The adaptor hypothesis was framed to explain how information could be extracted from a nucleic acid and used to put together a string of amino acids in a specific sequence, that sequence being determined by the nucleotide sequence of the nucleic acid (DNA or RNA) template. Crick proposed that each amino acid is first attached to its own specific “adaptor” piece of nucleic acid (in an enzyme-catalysed reaction). The order of assembly of the amino acids is then determined by a specific recognition between the adaptor and the nucleic acid which is serving as the informational template. In this way the amino acids could be lined up by the template in a specific order. Coupling between adjacent amino acids would then lead to the synthesis of a polypeptide whose sequence is determined by the template nucleic acid.

Basis

Crick’s thinking behind this proposal was based on a general consideration of the chemical properties of the two classes of molecule — nucleic acids and proteins.

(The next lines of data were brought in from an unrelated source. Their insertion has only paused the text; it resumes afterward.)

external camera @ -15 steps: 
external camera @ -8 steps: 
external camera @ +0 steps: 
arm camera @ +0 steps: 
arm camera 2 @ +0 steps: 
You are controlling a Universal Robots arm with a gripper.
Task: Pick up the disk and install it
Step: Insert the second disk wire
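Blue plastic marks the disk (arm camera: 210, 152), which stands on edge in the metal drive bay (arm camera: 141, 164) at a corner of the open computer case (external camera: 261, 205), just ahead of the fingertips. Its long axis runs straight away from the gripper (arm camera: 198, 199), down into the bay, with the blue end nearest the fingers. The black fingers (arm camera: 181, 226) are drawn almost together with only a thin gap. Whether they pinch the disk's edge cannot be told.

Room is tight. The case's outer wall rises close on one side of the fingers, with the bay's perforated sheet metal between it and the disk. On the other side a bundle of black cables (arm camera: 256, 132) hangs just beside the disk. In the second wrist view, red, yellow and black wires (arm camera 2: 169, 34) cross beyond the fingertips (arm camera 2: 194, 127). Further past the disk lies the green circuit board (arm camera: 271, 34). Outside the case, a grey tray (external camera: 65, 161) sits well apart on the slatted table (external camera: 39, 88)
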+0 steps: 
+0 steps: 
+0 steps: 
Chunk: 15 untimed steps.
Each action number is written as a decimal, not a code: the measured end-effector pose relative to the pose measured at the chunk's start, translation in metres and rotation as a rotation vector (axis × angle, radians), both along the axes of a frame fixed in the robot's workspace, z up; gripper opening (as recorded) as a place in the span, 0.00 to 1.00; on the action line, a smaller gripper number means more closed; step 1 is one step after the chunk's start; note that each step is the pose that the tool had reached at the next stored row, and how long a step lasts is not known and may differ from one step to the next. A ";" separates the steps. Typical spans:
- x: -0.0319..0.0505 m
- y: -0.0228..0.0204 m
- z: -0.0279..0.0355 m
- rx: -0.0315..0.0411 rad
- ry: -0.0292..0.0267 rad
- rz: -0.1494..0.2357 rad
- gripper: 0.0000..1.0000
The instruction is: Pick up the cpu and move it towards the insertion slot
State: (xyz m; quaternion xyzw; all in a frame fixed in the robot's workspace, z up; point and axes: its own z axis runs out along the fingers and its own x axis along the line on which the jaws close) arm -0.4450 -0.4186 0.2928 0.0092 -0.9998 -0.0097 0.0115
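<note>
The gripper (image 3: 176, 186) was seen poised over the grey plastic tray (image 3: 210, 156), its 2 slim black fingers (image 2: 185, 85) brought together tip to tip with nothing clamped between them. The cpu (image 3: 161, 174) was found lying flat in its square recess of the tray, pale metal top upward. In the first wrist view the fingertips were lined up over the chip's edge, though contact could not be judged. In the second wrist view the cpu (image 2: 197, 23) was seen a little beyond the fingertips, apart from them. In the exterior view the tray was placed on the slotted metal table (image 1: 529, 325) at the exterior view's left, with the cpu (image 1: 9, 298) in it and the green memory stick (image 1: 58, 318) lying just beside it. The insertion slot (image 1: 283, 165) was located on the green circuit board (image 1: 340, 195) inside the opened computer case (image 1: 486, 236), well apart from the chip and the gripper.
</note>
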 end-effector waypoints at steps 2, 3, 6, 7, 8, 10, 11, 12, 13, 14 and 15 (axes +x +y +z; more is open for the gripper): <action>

The amino acids are characterised by having a variety of side chains which vary from being hydrophilic to hydrophobic: their individual characters reside in the very different properties these side chains have. By contrast, a nucleic acid is composed of a string of nucleotides whose sequence presents a geometrically defined surface for hydrogen bonding. This makes nucleic acids good at recognising each other, but poor at distinguishing the varied side chains of amino acids. It was this apparent lack of any possibility of specific recognition of amino acid side chains by a nucleotide sequence which led Crick to conclude that amino acids would first become attached to a small nucleic acid — the adaptor — and that this, by base-pairing with the template (presumably as occurs between DNA strands in the double helix), would carry the amino acids to be lined up on the template.

Proof

That such adaptors do exist was discovered by Mahlon Hoagland and Paul Zamecnik in 1958. These “soluble RNAs” are now called transfer RNAs and mediate the translation of messenger RNAs on ribosomes according to the rules contained in the genetic code. Crick imagined that his adaptors would be small, perhaps 5-10 nucleotides long. In fact, they are much larger, having a more complex role to play in protein synthesis, and are closer to 100 nucleotides in length.